Liberal leader Christy Clark in Maple Ridge during 2017 B.C. election, supporting candidate Marc Dalton, at left.

Liberal leader Christy Clark in Maple Ridge during 2017 B.C. election, supporting candidate Marc Dalton, at left.

Ex Liberal Maple Ridge MLAs bid fond farewell to Clark

But NDPer is glad she's gone, saying she was 'divisive'

When Christy Clark said she was leaving, as MLA and leader of the B.C. Liberal party, Marc Dalton was both surprised, and not so much.

“Yes and no,” Dalton said following Clark’s announcement last week.

“I thought that she may stay on a while,” Dalton, former Liberal MLA for Maple Ridge-Mission, said Monday.

Dalton said Clark had strong support from the caucus, but was thinking of the welfare of the party by stepping down. Her resignation as both leader and MLA takes effect this week, which means a byelection will have to be called within six months.

Dalton said Clark left B.C. in good shape.

However, he added, a fresh face would improve party chances going into the next election, whenever that’s called.

He said Clark’s Throne Speech was based on a healthier-than-expected financial surplus of $2.8 billion surplus.
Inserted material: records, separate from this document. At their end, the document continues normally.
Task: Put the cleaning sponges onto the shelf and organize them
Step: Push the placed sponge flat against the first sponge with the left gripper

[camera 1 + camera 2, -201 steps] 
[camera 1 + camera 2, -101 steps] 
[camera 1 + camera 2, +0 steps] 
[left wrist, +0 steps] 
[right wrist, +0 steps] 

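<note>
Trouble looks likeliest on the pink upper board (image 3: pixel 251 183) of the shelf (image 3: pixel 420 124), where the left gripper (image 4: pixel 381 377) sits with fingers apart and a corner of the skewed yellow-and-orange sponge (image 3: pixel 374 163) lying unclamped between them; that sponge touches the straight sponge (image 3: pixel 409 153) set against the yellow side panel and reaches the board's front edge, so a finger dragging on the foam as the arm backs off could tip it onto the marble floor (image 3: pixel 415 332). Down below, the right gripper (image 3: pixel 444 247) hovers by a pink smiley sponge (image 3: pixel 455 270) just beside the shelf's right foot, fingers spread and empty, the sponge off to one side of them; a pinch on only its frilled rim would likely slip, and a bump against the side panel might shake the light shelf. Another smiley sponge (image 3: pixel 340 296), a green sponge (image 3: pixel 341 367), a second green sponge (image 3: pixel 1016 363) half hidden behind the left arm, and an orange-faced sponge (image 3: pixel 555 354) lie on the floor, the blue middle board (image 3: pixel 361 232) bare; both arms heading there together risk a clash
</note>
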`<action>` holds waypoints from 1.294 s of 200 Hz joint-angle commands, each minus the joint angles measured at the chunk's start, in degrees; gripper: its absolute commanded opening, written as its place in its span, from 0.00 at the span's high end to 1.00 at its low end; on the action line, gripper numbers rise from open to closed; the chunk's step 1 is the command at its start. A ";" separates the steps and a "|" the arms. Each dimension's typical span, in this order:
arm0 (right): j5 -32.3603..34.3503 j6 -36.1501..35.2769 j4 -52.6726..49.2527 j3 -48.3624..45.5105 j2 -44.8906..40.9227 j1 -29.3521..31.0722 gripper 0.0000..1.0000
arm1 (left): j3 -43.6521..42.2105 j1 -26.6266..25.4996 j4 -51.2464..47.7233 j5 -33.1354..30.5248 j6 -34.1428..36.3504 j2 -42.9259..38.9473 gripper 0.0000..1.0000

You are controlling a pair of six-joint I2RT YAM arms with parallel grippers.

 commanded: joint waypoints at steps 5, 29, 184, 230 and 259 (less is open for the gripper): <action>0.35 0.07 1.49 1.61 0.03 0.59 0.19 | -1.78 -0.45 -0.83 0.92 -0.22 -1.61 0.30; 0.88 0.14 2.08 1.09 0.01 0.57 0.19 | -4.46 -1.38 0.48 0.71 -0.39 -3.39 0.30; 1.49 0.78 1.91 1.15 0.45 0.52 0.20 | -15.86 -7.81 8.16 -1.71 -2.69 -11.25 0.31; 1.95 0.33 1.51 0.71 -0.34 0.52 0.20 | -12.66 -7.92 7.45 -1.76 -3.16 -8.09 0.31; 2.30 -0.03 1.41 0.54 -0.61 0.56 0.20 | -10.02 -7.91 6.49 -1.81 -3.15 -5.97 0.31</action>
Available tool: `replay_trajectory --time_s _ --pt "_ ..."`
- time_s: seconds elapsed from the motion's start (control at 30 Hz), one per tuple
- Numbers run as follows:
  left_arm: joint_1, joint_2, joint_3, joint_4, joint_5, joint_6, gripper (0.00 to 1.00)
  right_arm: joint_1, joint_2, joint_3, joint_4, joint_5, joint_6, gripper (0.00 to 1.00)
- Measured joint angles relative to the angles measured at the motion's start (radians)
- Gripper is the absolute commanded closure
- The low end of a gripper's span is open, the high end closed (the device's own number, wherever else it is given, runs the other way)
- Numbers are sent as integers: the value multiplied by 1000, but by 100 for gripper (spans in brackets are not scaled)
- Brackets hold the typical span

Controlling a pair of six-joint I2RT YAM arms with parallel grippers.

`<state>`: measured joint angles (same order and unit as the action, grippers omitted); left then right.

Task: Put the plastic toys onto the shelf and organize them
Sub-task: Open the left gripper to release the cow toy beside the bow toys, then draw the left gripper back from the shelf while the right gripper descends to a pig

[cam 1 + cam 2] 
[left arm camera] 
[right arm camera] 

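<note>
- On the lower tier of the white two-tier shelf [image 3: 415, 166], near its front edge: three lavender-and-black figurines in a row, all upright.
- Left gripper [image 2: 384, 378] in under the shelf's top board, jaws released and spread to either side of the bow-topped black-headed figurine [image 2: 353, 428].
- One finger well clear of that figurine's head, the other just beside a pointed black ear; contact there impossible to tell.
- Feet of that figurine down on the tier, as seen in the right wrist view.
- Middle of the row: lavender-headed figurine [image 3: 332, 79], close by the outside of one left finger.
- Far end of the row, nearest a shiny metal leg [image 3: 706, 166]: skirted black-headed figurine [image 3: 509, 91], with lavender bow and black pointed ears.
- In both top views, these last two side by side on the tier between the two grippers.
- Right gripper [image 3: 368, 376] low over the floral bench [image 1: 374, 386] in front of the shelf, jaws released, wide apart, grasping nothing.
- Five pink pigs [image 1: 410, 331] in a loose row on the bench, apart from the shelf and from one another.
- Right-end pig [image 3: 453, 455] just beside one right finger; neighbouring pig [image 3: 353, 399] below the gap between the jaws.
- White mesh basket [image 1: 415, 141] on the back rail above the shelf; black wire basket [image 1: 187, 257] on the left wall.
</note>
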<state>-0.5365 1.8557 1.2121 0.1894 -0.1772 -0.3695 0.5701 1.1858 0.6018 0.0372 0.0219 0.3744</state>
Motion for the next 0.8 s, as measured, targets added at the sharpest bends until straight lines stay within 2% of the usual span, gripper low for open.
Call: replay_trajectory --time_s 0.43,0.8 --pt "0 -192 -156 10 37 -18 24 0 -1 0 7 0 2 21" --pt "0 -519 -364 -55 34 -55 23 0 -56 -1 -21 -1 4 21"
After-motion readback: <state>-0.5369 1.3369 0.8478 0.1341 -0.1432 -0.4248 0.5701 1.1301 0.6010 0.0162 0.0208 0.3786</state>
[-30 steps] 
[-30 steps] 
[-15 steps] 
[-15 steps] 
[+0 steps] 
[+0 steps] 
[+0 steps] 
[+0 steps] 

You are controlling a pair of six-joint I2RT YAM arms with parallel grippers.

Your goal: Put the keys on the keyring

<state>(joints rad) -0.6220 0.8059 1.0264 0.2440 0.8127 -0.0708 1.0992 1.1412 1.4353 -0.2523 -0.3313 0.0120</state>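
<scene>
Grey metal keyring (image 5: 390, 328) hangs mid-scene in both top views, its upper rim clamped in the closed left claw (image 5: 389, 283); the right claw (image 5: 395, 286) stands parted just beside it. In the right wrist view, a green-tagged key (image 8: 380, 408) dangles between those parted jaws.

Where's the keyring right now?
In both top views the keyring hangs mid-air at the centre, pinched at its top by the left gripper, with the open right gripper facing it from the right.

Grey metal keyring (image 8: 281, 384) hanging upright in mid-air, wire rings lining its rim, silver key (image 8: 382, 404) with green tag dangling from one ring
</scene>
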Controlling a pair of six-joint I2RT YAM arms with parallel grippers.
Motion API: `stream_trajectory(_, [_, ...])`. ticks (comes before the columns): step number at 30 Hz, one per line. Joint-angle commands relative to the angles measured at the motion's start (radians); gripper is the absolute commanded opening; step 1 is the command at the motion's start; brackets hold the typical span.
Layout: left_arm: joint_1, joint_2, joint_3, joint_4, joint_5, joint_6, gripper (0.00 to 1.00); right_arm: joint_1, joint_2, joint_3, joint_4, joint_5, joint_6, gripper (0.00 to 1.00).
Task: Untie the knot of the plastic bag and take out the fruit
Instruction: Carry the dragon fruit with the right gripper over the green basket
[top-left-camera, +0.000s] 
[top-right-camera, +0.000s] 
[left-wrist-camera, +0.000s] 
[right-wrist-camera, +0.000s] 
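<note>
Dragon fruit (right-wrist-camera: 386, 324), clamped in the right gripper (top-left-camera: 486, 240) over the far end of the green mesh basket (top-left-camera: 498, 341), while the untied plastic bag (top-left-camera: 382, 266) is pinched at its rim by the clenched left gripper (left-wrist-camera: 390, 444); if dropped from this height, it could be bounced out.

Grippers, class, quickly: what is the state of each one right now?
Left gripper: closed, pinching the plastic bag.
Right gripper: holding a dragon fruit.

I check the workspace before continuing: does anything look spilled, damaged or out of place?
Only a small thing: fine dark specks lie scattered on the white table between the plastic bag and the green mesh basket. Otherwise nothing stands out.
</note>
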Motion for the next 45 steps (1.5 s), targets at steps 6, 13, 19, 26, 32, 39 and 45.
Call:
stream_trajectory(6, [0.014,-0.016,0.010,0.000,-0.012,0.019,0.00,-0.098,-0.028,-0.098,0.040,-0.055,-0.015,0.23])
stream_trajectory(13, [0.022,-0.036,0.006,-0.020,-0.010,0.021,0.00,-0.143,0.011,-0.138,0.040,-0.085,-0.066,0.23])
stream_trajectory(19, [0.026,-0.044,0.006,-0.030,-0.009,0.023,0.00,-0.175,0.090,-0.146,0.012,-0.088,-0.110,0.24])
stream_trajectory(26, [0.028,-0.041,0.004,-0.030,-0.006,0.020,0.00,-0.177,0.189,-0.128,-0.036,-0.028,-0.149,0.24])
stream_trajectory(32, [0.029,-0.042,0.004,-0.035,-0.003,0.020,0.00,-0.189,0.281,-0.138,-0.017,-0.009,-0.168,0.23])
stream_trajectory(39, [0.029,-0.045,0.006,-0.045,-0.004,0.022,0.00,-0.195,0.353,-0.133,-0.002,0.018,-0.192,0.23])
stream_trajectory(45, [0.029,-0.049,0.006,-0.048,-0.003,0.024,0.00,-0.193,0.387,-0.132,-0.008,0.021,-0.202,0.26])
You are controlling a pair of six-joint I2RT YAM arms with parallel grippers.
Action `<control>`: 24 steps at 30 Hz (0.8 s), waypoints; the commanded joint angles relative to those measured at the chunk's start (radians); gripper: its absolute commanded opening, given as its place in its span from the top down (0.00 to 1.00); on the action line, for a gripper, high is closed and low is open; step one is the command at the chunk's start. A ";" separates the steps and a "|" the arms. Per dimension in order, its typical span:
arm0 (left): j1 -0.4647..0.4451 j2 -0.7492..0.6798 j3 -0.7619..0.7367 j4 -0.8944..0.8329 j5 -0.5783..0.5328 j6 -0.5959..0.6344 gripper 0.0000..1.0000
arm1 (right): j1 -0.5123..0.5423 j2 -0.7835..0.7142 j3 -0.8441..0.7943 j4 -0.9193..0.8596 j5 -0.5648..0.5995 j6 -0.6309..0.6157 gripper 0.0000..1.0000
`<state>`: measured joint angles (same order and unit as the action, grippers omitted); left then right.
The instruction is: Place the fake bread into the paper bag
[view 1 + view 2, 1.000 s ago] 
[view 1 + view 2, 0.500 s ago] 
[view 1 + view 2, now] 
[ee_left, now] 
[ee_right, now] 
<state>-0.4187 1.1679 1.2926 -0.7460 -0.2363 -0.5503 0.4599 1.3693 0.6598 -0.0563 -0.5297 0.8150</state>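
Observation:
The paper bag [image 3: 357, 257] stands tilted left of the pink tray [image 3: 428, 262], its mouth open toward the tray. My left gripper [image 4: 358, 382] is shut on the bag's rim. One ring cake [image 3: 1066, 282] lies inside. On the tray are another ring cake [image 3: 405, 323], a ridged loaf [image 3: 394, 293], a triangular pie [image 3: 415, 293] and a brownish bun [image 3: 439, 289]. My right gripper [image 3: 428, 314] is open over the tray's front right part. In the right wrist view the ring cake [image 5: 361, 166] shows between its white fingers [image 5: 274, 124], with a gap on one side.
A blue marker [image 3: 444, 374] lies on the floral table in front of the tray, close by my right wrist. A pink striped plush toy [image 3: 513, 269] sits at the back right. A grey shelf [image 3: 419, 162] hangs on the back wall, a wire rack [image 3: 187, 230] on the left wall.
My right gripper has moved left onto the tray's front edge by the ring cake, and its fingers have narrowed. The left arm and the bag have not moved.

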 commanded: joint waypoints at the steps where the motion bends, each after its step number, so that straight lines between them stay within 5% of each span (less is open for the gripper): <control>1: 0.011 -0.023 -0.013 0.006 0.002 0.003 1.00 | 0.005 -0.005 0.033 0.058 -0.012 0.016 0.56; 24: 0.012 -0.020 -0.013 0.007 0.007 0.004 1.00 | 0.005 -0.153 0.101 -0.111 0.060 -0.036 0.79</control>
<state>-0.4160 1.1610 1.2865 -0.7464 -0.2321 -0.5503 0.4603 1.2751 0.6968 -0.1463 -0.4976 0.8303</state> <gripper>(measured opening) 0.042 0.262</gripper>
A new leader will re-examine priorities and the party’s focus is on having a strong economy, he added.

Clark resigning her seat does make it easier for the NDP, by creating a two-seat margin, Dalton acknowledged.

But he thinks the Liberals should win the Kelowna seat whenever a byelection is held.

Dalton said Clark always responded to his local issues.

“She just wasn’t on her own agenda. She was a team player.”

Maple Ridge Coun. Gordy Robson, who once hosted a barbecue for Clark and considers her a friend, said he expected Clark’s resignation.

He said she may have thought about resigning on election night May 9, when the Liberals won 43 seats to the combined 44 seats for the NDP and Greens, then asked herself what she was accomplishing by staying.

And maybe the public sentiment is to let the NDP-Green some time to govern B.C., “to see if this thing works.”

Robson said: “I think once it became evident that the government was going to change hands, I don’t think she’s credible to stay on as leader. And I think she felt that.”

And should the Liberals do poorly next election, Clark could be blamed, he said.

“So, I think it’s best that she do it now.”

He said the province has “survived” NDP governments before.

“Hopefully, it’s a short inoculation period.”

Maple Ridge Coun. Craig Speirs, though, said Clark was a divisive figure in B.C. politics, but anyone who puts their life on hold serve in office deserves respect.

“I’m happy she’s gone.”

He said the Liberals didn’t know to deal with a positive, bouyant economy and didn’t spend that money in communities.

He’d also like the B.C. Liberal party to change its name.

“[B.C.] Liberals aren’t Liberals, they’re Conservatives. They’ve got to be who they are. It’s a fake. It’s a lie,” he said of the party’s name.

Ex-Maple Ridge-Pitt Meadows MLA Doug Bing said Clark helped Maple Ridge get another ambulance when it was missed during the first expansion of ambulance services last year.

Bing also cited the new MRI machine at Ridge Meadows Hospital the long-awaited announcement of Albion elementary.

It’s understandable that Clark wouldn’t hint that she was leaving because then people would be after her job.

He expects the Liberals to vote in a new leader within a year, but would like to see somone in place by February to get ready for the spring sitting of the legislature.

And that does give the NDP opportunity to government until that time.

He said Andrew Wilkinson or Todd Stone could be potential party leaders.

“To me, experience matters. I think there are people who are sitting MLAs who I think are good leaders.”